## Exercise aim
Scan the material below for the string "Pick", and copy every line where it shows up.

## Data
────────────────

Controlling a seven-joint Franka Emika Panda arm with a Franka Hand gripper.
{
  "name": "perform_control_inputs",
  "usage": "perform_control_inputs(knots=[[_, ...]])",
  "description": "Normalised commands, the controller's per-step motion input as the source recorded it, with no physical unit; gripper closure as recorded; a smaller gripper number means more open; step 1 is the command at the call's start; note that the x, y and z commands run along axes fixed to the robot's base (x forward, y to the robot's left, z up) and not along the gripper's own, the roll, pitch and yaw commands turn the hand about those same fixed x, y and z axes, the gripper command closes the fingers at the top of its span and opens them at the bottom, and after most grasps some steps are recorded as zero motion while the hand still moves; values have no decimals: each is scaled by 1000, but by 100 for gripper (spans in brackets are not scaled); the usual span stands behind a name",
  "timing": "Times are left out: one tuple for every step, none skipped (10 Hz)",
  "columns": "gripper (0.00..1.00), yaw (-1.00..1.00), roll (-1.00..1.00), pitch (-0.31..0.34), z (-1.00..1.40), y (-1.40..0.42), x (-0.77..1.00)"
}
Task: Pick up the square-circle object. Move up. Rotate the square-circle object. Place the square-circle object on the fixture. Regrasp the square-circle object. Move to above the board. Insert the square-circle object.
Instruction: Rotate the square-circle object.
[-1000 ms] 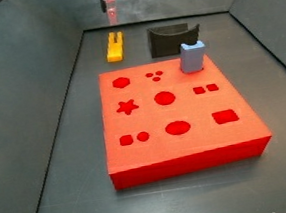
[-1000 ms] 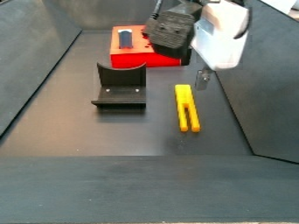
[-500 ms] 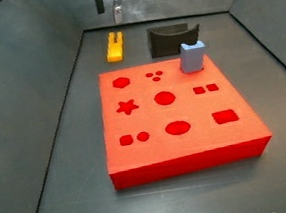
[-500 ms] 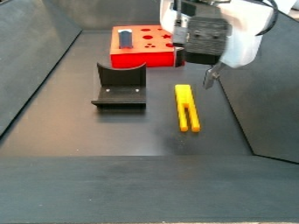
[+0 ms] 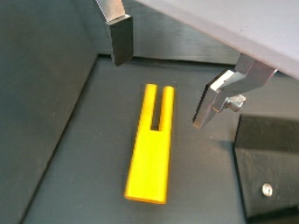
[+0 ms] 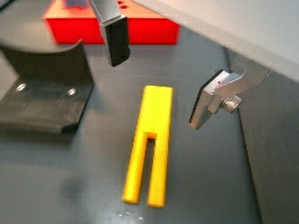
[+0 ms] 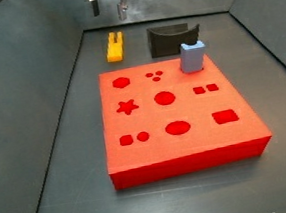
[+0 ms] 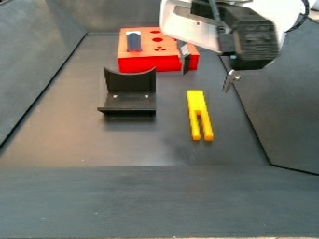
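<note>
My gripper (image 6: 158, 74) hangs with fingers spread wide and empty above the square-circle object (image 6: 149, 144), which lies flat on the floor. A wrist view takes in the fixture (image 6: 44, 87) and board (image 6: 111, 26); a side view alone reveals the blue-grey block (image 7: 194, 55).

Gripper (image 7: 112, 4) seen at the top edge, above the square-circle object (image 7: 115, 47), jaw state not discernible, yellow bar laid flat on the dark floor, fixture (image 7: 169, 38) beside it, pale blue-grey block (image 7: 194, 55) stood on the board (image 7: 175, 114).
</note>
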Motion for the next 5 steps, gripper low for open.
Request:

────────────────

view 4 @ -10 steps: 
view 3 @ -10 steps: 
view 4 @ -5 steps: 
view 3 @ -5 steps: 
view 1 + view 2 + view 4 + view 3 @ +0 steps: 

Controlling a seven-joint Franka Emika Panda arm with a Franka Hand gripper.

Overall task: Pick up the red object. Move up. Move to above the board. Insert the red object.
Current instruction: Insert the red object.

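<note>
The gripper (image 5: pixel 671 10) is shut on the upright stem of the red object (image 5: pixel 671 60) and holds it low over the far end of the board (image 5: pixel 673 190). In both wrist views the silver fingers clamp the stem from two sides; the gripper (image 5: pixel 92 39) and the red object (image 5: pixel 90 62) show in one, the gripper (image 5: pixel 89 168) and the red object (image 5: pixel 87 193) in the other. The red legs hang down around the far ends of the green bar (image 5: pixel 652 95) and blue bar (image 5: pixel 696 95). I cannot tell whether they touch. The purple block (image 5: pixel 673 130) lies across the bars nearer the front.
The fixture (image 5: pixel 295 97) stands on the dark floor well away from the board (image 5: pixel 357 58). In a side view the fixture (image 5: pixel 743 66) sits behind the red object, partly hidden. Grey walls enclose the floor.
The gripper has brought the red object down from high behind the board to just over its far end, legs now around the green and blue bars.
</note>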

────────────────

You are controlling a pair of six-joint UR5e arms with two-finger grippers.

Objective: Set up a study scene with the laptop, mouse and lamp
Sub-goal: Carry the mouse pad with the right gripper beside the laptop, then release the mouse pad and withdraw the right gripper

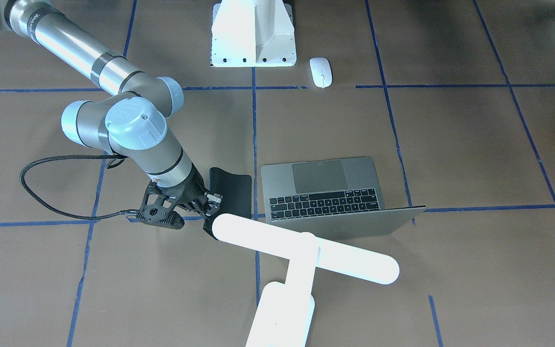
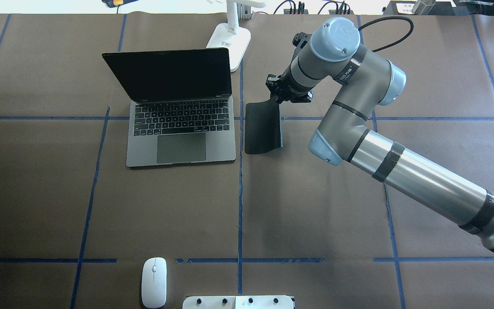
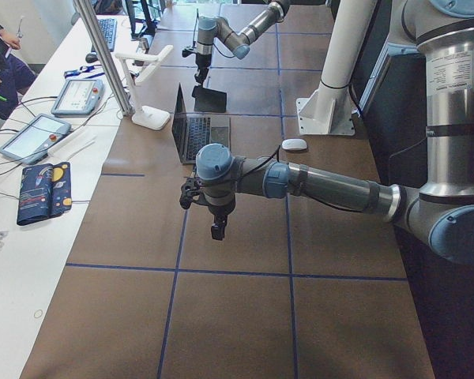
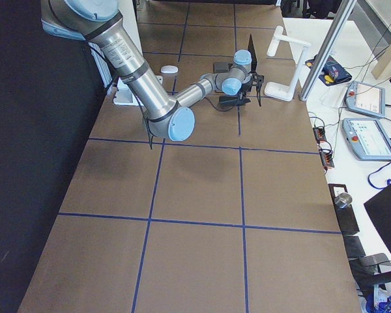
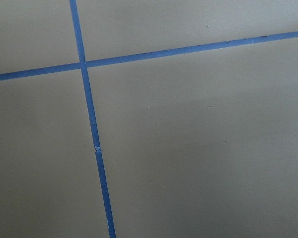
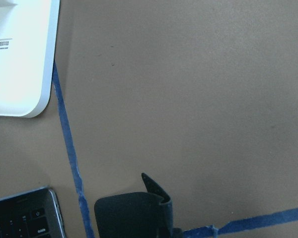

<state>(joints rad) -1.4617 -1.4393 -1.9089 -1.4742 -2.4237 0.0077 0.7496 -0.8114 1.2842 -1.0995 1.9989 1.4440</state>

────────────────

## Answer box
Task: Pick up the square-circle object. Move up. Rotate the square-circle object. Place the square-circle object on the fixture. Regrasp the square-circle object. Move to above the board. Insert the square-circle object.
Overall task: Pick up the red object. Move up. Move to above the board. Insert the red object.

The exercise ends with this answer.